With exquisite language, Peter Hobbs tells the story of a man’s enduring belief in the purity of lost love. The novel begins at a village wedding in Pakistan, where a boy risks speaking to Saba, the beautiful daughter of a powerful politician. That night, the two secretly meet in his father’s orchard. As they wait for dawn to reveal the orchard’s beauty, he gives her a pomegranate (the fruit of Islamic legend), and they fall asleep unaware of the peril to come. When Saba’s father recognizes the couple’s mutual attraction, he sends the boy to prison without a trial. Fifteen years later he is released without explanation and begins the long walk home. Collapsing from weakness, he is rescued by a kindly scholar who discovers him unconscious by the side of the road. As the boy—now a man—gradually recovers, he takes daily walks to the grove where he last saw Saba by the light of dawn.
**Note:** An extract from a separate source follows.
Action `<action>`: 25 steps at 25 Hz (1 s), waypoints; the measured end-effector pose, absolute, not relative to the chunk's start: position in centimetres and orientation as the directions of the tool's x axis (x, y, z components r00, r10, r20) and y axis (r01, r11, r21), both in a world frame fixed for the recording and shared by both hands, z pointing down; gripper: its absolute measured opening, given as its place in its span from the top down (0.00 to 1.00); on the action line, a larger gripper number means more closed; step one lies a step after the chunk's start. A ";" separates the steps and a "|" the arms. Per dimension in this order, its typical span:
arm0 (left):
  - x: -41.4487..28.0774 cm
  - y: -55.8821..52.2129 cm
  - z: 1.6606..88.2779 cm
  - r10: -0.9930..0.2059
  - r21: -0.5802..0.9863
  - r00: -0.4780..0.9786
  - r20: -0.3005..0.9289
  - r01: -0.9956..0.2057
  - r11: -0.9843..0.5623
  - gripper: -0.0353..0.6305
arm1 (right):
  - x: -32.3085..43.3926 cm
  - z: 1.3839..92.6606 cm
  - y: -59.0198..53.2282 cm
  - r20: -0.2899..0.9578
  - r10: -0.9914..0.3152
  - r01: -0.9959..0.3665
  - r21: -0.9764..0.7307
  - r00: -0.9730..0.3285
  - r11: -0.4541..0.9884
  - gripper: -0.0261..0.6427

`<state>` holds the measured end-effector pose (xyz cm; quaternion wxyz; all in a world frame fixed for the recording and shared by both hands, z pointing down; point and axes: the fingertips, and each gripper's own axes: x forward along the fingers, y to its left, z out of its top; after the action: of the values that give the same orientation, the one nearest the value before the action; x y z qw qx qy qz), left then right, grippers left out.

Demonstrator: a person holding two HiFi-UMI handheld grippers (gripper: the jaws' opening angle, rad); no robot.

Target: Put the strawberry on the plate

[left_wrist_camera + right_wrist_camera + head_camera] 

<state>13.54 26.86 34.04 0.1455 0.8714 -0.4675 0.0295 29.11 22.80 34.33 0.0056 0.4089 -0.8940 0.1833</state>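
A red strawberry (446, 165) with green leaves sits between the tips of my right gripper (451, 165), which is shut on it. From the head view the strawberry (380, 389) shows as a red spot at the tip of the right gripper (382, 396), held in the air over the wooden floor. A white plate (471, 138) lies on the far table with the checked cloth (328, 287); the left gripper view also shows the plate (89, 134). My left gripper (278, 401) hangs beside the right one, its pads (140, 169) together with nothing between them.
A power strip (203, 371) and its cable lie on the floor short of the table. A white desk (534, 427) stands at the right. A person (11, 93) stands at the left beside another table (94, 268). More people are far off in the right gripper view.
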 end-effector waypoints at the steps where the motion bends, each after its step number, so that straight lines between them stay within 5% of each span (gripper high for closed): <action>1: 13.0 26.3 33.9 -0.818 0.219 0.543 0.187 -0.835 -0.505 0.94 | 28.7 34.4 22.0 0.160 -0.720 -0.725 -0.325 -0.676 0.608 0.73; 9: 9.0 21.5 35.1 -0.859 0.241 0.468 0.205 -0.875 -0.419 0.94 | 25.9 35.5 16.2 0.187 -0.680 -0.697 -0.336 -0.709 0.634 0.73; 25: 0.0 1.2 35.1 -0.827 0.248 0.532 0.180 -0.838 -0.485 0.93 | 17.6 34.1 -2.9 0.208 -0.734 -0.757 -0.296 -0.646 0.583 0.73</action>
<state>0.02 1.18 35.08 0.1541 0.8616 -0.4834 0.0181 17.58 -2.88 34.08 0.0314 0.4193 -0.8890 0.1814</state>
This novel of how love dies and lives, and of how lives can pass unnoticed and deprived of justice, is a remarkable parable of the invincibility of the human heart. Its depiction of the random cruelty of life and the savagery of corruption are balanced by its compassionate exploration of the nature of love and hope.
Peter Hobbs
Peter Hobbs grew up in Cornwall and Yorkshire, England. His debut novel, The Short Day Dying, was published by Faber in 2005. It won a Betty Trask Award and was shortlisted for the Whitbread First Novel Award, the John Llewellyn Rhys Prize, and the 2007 International IMPAC Dublin Literary Award. A collection of stories, I Could Ride All Day in My Cool Blue Train, was published in 2006.